Boronia octandra is a plant in the citrus family, Rutaceae and is endemic to the south-west of Western Australia. It is a small shrub with three-part leaves and greenish cream to reddish brown, four-petalled flowers.

==Description==
Boronia octandra is a shrub that grows to a height of 30 cm with its young stems covered with short, soft hairs. The leaves are trifoliate and each leaflet is more or less cylindrical to club-shaped and about 5 mm long. The flowers are borne singly in leaf axils and are greenish cream to yellowish brown on a top-shaped pedicel about 2 mm long. The four sepals are egg-shaped, about 3 mm long and the four petals are broadly elliptic and about 8 mm long. The eight stamens are all fertile and alternate in length with those adjacent to the petals shorter than those adjacent to the sepals. Flowering occurs from June to October.

==Taxonomy and naming==
Boronia octandra was first formally described in 1971 by Paul Wilson and the description was published in Nuytsia from a specimen he collected west of Ravensthorpe.
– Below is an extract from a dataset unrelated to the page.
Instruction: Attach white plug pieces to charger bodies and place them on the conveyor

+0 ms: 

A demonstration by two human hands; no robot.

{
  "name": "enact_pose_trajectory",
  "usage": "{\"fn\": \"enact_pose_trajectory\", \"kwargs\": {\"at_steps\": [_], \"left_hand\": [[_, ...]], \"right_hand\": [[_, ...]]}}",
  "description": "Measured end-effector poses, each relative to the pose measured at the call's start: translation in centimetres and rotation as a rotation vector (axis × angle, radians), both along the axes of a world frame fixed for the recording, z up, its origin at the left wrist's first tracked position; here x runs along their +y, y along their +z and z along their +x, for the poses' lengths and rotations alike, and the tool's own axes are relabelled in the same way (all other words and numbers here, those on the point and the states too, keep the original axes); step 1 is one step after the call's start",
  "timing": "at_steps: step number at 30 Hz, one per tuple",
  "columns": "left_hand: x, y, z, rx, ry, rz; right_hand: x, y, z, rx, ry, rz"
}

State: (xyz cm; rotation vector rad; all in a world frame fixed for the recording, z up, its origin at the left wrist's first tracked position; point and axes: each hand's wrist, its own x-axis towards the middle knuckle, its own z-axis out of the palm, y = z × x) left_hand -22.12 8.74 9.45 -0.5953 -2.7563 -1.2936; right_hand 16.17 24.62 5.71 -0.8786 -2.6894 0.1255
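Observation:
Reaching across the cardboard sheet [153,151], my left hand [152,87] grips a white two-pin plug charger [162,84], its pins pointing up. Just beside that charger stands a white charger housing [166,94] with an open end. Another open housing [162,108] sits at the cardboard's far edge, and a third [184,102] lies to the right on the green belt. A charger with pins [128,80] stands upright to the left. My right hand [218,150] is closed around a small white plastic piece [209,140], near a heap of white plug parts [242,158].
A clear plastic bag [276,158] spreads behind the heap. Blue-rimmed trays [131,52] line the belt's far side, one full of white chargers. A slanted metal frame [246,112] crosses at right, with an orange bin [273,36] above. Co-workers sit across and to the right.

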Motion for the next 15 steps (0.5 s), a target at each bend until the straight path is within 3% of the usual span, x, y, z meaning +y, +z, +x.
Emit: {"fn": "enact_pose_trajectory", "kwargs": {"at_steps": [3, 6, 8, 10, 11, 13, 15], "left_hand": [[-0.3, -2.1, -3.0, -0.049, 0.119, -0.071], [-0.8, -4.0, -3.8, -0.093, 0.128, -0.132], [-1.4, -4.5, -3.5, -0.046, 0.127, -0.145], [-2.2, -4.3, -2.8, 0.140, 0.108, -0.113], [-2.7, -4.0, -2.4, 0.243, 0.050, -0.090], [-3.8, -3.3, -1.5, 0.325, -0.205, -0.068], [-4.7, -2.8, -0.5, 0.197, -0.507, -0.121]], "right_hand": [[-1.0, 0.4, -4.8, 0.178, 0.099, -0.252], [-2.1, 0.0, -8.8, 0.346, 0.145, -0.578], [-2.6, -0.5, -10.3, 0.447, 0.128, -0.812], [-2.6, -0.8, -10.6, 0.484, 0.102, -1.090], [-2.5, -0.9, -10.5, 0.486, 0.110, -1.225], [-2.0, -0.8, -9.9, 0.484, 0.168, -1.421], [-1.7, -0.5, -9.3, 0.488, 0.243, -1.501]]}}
The specific epithet (octandra) mean "eight male", referring to the stamens.

== Distribution and habitat==
This boronia grows on undulating plains and breakaways in sandy soil. It is found between Gnowangerup and the West River in the Esperance Plains, Hampton and Mallee biogeographic regions.

==Conservation status==
Boronia octandra is classified as "not threatened" by the Department of Environment and Conservation (Western Australia).